What to produce. Lines with "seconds" in them are to be located in the listing below and copied.
++++ Recorded data ++++
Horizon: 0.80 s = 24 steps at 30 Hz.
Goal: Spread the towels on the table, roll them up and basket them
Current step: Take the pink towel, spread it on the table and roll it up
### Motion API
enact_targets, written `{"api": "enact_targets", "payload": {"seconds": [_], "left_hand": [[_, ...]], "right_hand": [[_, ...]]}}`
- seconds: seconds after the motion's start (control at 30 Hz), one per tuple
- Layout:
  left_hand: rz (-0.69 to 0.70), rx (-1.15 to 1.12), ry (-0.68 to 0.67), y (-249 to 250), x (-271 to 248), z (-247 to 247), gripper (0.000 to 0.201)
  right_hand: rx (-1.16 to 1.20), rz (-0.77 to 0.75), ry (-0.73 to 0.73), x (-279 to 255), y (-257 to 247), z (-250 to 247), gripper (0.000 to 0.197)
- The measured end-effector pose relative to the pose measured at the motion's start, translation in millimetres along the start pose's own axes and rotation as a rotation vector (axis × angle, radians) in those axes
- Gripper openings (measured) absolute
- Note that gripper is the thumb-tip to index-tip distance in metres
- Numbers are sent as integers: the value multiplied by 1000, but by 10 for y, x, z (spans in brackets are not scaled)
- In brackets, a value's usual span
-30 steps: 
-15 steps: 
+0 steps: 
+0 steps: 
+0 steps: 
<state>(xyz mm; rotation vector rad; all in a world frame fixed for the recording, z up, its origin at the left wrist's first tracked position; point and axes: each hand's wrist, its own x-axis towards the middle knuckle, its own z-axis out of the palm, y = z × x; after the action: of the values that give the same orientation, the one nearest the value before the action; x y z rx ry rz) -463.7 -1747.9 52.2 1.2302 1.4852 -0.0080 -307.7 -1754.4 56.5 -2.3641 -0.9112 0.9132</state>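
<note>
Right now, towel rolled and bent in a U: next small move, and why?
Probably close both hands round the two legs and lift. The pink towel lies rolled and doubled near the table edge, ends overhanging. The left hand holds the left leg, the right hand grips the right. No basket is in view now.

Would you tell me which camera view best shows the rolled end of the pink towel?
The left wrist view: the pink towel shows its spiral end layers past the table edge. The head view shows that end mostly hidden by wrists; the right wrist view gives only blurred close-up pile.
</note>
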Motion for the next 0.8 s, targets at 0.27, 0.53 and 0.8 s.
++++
Reply.
enact_targets, written `{"api": "enact_targets", "payload": {"seconds": [_], "left_hand": [[_, ...]], "right_hand": [[_, ...]]}}`
- seconds: seconds after the motion's start (control at 30 Hz), one per tuple

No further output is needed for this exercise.